*** SOURCE MATERIAL ***
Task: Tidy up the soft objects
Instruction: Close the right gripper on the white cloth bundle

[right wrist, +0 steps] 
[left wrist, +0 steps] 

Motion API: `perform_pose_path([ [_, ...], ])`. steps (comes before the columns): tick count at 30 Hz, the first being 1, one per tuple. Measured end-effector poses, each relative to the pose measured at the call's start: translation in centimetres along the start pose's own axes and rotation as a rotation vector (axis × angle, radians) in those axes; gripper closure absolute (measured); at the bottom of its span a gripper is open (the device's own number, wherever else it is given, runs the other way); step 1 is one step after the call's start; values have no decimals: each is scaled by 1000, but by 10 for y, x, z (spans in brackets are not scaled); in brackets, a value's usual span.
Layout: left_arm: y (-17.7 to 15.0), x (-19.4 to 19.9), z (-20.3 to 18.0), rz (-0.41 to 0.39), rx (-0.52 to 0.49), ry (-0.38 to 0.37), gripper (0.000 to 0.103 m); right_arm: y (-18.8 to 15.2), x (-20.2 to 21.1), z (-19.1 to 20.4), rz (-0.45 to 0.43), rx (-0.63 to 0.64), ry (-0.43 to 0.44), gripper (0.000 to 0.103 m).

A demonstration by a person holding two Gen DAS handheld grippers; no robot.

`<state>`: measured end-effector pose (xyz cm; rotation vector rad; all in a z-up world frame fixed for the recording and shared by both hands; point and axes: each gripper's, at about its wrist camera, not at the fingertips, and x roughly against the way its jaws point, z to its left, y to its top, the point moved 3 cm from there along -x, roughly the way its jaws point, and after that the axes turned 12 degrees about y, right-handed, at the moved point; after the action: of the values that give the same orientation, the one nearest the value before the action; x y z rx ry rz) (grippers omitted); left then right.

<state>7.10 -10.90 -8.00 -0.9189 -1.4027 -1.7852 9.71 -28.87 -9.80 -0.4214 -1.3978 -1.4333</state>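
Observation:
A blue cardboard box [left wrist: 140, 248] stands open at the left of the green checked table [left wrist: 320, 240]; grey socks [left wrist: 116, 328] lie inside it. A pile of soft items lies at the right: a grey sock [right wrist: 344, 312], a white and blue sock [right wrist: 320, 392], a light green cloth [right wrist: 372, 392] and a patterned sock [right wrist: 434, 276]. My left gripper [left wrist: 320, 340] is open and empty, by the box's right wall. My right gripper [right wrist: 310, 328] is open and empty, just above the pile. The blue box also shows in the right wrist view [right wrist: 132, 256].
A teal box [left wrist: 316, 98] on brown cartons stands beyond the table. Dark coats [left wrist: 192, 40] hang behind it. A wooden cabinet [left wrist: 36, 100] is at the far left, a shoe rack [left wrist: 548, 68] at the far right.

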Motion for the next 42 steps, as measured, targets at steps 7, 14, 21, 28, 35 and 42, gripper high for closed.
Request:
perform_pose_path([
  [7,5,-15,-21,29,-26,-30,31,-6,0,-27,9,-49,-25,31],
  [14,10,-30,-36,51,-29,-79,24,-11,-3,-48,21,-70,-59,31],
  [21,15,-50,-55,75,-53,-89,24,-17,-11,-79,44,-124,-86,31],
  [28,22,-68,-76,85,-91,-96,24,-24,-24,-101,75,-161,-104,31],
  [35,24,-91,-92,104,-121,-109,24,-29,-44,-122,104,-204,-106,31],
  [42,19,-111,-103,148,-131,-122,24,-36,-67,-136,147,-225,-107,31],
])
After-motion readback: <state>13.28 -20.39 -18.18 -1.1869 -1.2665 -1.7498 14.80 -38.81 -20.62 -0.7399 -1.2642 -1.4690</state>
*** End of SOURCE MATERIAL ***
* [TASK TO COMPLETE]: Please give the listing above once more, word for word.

* [WRITTEN RESPONSE]:
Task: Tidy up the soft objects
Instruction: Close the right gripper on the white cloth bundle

[right wrist, +0 steps] 
[left wrist, +0 steps] 

Motion API: `perform_pose_path([ [_, ...], ])`. steps (comes before the columns): tick count at 30 Hz, the first being 1, one per tuple. Measured end-effector poses, each relative to the pose measured at the call's start: translation in centimetres along the start pose's own axes and rotation as a rotation vector (axis × angle, radians) in those axes; gripper closure absolute (measured); at the bottom of its span a gripper is open (the device's own number, wherever else it is given, runs the other way); step 1 is one step after the call's start; values have no decimals: each is scaled by 1000, but by 10 for y, x, z (spans in brackets are not scaled); in brackets, a value's usual span.
Layout: left_arm: y (-17.7 to 15.0), x (-19.4 to 19.9), z (-20.3 to 18.0), rz (-0.41 to 0.39), rx (-0.52 to 0.49), ry (-0.38 to 0.37), gripper (0.000 to 0.103 m); right_arm: y (-18.8 to 15.2), x (-20.2 to 21.1), z (-19.1 to 20.4), rz (-0.45 to 0.43), rx (-0.63 to 0.64), ry (-0.43 to 0.44), gripper (0.000 to 0.103 m).

A demonstration by a person holding two Gen DAS handheld grippers; no robot.

`<state>`: measured end-effector pose (xyz cm; rotation vector rad; all in a z-up world frame fixed for the recording and shared by both hands; point and axes: each gripper's, at about its wrist camera, not at the fingertips, and x roughly against the way its jaws point, z to its left, y to its top, the point moved 3 cm from there along -x, roughly the way its jaws point, and after that the axes turned 12 degrees about y, right-handed, at the moved point; after the action: of the values that give the same orientation, the one nearest the value before the action; x y z rx ry rz) (grippers omitted); left then right.

<state>7.10 -10.90 -8.00 -0.9189 -1.4027 -1.7852 9.71 -28.87 -9.80 -0.4214 -1.3978 -1.4333</state>
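Observation:
A blue cardboard box [left wrist: 140, 248] stands open at the left of the green checked table [left wrist: 320, 240]; grey socks [left wrist: 116, 328] lie inside it. A pile of soft items lies at the right: a grey sock [right wrist: 344, 312], a white and blue sock [right wrist: 320, 392], a light green cloth [right wrist: 372, 392] and a patterned sock [right wrist: 434, 276]. My left gripper [left wrist: 320, 340] is open and empty, by the box's right wall. My right gripper [right wrist: 310, 328] is open and empty, just above the pile. The blue box also shows in the right wrist view [right wrist: 132, 256].
A teal box [left wrist: 316, 98] on brown cartons stands beyond the table. Dark coats [left wrist: 192, 40] hang behind it. A wooden cabinet [left wrist: 36, 100] is at the far left, a shoe rack [left wrist: 548, 68] at the far right.
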
Motion for the next 42 steps, as measured, targets at steps 7, 14, 21, 28, 35 and 42, gripper high for closed.
Request:
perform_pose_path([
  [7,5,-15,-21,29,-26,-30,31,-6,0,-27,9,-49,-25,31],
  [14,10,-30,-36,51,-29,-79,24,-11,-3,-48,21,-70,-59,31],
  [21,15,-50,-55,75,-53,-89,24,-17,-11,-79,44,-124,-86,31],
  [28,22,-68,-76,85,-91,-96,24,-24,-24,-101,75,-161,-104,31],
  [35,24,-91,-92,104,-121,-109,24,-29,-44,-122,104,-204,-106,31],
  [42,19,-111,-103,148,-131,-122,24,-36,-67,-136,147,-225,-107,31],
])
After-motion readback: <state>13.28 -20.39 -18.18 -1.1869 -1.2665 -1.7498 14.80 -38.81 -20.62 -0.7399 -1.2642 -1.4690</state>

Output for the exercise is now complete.